→ Task to carry out
Retype, word for word, each line between the lines holding "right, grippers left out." and "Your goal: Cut", inclusive, and leave the rest of the data alone.

→ Input records
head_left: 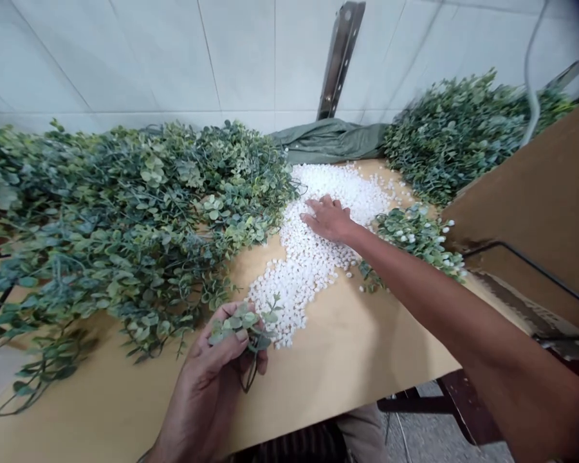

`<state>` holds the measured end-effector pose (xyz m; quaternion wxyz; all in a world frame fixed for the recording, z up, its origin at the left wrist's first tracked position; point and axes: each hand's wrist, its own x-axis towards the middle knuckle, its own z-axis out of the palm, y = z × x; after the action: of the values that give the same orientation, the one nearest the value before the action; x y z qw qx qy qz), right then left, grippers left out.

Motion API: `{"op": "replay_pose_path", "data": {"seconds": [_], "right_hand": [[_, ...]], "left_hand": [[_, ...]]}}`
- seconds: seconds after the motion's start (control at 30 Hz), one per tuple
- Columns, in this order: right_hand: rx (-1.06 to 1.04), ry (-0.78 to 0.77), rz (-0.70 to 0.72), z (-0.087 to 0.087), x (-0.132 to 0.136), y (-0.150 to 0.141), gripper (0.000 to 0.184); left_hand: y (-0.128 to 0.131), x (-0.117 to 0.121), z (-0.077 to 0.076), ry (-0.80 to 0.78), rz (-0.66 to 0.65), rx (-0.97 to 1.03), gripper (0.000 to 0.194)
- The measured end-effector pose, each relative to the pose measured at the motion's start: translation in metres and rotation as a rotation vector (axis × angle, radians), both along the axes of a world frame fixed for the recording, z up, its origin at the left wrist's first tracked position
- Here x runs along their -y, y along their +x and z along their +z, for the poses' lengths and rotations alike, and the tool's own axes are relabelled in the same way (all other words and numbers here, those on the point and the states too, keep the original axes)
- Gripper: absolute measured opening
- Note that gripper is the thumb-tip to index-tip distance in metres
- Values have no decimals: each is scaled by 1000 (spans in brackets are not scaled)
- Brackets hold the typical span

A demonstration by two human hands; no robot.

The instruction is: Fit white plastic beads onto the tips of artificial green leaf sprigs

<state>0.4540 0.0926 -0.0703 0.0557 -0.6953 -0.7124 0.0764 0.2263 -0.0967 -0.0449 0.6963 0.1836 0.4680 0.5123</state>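
My left hand (217, 366) is closed round a small sprig of artificial greenery (246, 321), its thumb pressed on the leaves and a thin stem loop hanging below. My right hand (330, 218) reaches across to a spread of small white beads (309, 257) and lies palm down on it, fingers stretched out and slightly apart. Close to my right forearm lies a leafy bunch with white berries (415, 238) among its leaves. The beads run from the back of the table down to near my left hand.
A large heap of green sprigs (149, 199) covers the left of the table (347, 347). Another pile of greenery (453, 135) stands at back right, beside a cardboard box (535, 199). Dark green cloth (332, 140) lies along the tiled wall, below a metal bracket (340, 61).
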Motion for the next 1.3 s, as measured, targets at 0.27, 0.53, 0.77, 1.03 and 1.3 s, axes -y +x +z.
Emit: {"op": "replay_pose_path", "data": {"seconds": [0.27, 0.53, 0.77, 1.03, 1.3], "right_hand": [[16, -79, 184, 10, 61, -28, 53], [-92, 207, 343, 16, 100, -26, 44], [-920, 21, 425, 22, 162, -19, 27], [-1008, 80, 453, 18, 184, -28, 13], [-910, 300, 533, 3, 215, -46, 9]], "left_hand": [[0, 9, -13, 123, -55, -49, 27], [10, 11, -13, 176, 11, -88, 27], [25, 17, -16, 200, 22, -106, 20], [19, 25, -12, 283, -282, -118, 35], [24, 34, -13, 159, -290, -293, 8]]}}
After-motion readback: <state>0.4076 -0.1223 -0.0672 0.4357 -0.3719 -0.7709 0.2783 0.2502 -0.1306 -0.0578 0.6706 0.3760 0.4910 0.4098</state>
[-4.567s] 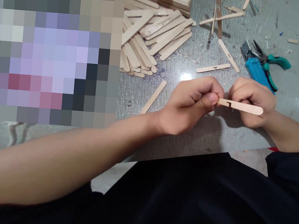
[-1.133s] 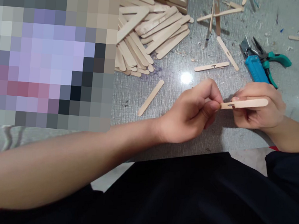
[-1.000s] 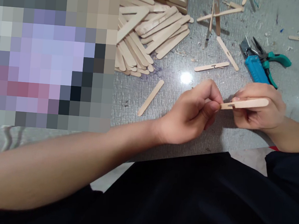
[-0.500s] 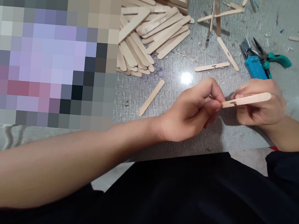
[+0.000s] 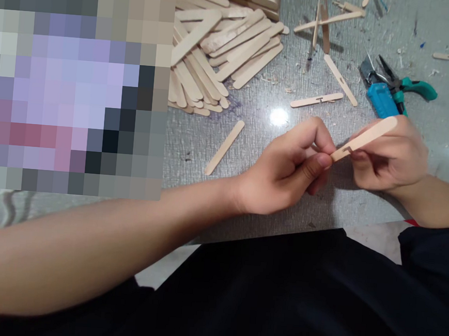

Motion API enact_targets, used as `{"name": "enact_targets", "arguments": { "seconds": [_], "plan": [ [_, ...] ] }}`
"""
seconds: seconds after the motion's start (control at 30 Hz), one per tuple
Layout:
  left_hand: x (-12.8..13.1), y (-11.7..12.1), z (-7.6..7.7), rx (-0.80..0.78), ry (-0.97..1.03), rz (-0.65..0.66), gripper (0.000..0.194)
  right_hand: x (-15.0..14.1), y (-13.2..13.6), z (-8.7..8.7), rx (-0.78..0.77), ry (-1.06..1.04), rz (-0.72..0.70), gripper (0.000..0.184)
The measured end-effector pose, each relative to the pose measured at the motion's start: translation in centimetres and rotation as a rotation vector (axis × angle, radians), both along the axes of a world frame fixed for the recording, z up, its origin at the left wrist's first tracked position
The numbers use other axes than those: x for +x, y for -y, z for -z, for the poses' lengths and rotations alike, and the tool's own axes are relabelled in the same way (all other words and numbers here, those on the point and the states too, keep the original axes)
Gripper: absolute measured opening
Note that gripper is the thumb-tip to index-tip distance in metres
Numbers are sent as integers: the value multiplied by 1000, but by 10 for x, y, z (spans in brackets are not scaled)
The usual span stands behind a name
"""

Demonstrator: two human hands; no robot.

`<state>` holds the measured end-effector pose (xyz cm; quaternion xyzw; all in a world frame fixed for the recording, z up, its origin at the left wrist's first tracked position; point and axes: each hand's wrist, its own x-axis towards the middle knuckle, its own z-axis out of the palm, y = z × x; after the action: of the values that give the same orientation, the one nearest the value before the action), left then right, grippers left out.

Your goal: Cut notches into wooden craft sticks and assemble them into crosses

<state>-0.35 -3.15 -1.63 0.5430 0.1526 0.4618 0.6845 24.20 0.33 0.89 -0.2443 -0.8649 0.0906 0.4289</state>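
Loose stick point(image 5: 225, 148) lay left of your hands on the tabletop point(image 5: 184, 185). Your left hand point(image 5: 296, 168) had its grip pinched on one end of the notched stick point(image 5: 375, 135), raised between both hands. Your right hand point(image 5: 392, 155) was curled behind the stick; whether its grip was clenched on it, you could not tell.

Craft workspace, with wooden sticks point(image 5: 256, 62), pliers point(image 5: 419, 88) and shavings point(image 5: 269, 80) on a table point(image 5: 188, 139)
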Motion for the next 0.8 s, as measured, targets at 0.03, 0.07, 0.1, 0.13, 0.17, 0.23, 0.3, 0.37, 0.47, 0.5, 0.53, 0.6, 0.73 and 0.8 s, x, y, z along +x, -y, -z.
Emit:
{"name": "enact_targets", "arguments": {
  "seconds": [0.03, 0.07, 0.1, 0.13, 0.17, 0.23, 0.3, 0.37, 0.47, 0.5, 0.53, 0.6, 0.73, 0.8],
  "plan": [
    [0, -1, 2, 6, -11, -16, 31, -2, -1, -1, 5, -5, 2, 9],
    [0, -1, 4, 17, -25, -40, 31, -5, -2, -3, 16, -2, 5, 6],
    [-1, -2, 5, 26, -41, -71, 31, -7, -3, -7, 23, 9, 16, 7],
    [-1, -2, 6, 32, -56, -104, 31, -9, -4, -10, 36, 13, 21, 7],
    [-1, -3, 7, 34, -67, -131, 32, -12, -5, -13, 40, 17, 23, 8],
    [0, -4, 7, 33, -67, -157, 32, -16, -7, -18, 18, 2, 11, 12],
    [0, -6, 7, 35, -56, -162, 31, -19, -9, -20, -18, -39, -49, 18],
    [0, -8, 6, 52, -61, -167, 30, -21, -10, -20, -56, -59, -92, 19],
    [-1, -10, 4, 80, -85, -189, 31, -18, -11, -18, -93, -27, -93, 19],
    [-2, -10, 3, 86, -95, -198, 32, -16, -11, -18, -98, -15, -91, 19],
    [-3, -11, 2, 89, -111, -208, 34, -14, -11, -17, -96, -3, -93, 19],
    [-4, -11, -1, 92, -149, -214, 35, -11, -11, -15, -89, 45, -73, 22],
    [-5, -9, -2, 85, -147, -214, 34, -12, -12, -6, 11, 11, -11, 21],
    [-4, -6, -1, 54, -126, -251, 33, -16, -13, -1, 63, -96, 29, 15]
  ]
}}
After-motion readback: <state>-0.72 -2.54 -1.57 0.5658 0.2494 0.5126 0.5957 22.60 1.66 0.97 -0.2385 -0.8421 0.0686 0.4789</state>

→ Reply
`<state>` holds the measured end-effector pose (xyz cm; quaternion xyzw; all in a world frame fixed for the recording, z up, its origin at the left wrist's first tracked position; point and axes: each hand's wrist, its own x-axis towards the middle knuckle, its own z-axis out of the palm, y = z × x; after the action: of the values that give the same orientation, the one nearest the value before the action), left then right, grippers left out.

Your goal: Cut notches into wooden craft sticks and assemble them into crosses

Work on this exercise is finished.